-- Available data follows --

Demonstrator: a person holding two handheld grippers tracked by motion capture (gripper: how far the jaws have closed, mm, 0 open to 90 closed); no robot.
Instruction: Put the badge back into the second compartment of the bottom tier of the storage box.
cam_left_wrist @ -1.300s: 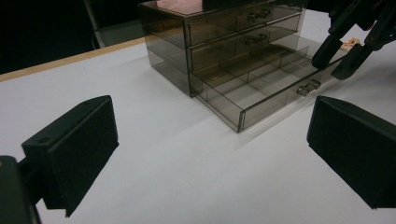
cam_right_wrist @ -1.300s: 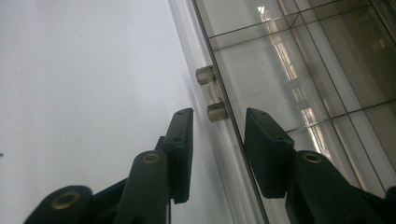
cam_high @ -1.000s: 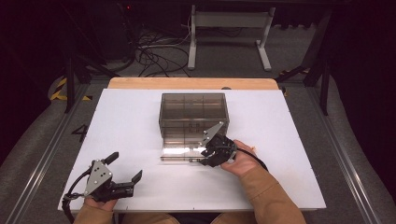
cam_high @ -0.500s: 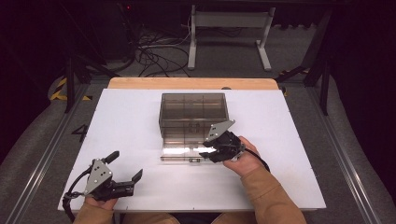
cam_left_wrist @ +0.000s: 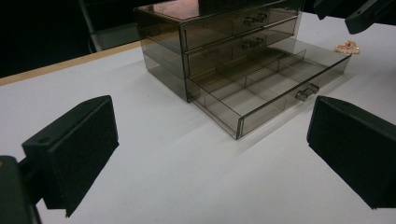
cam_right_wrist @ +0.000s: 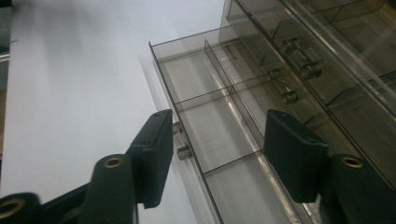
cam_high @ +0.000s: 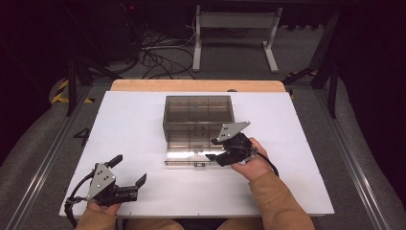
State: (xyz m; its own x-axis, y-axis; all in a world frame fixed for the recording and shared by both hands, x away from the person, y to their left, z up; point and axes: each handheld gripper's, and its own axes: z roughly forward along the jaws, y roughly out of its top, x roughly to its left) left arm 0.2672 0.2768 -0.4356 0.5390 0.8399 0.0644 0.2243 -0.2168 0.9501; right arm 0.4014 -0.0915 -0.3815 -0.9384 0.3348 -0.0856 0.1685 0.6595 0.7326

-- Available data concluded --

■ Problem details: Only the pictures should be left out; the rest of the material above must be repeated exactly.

■ Solution:
Demonstrator: a person holding two handheld grippers tracked by motion capture (gripper: how far the jaws have closed, mm, 0 open to 90 closed); no robot.
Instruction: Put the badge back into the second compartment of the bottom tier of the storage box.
cam_left_wrist @ -1.300s: 
cam_right_wrist @ -1.300s: 
cam_high @ -1.000s: 
cam_high @ -0.500s: 
cam_left_wrist @ +0.000s: 
cam_right_wrist @ +0.000s: 
cam_high @ +0.000s: 
State: (xyz m; its own x-axis, y-axis; all in a world frame fixed for the recording and shared by both hands, x away from the person, y to their left, z up; point and axes: each handheld gripper's, and its own axes: z roughly forward along the jaws, y roughly out of its top, x roughly to its left) left arm 0.2672 0.2768 -0.4356 0.5390 0.8399 0.0644 0.2243 -0.2168 0.9501; right arm 0.4014 -0.0915 -0.3815 -0.9384 0.3348 -0.0856 0.1685 0.6595 0.7326

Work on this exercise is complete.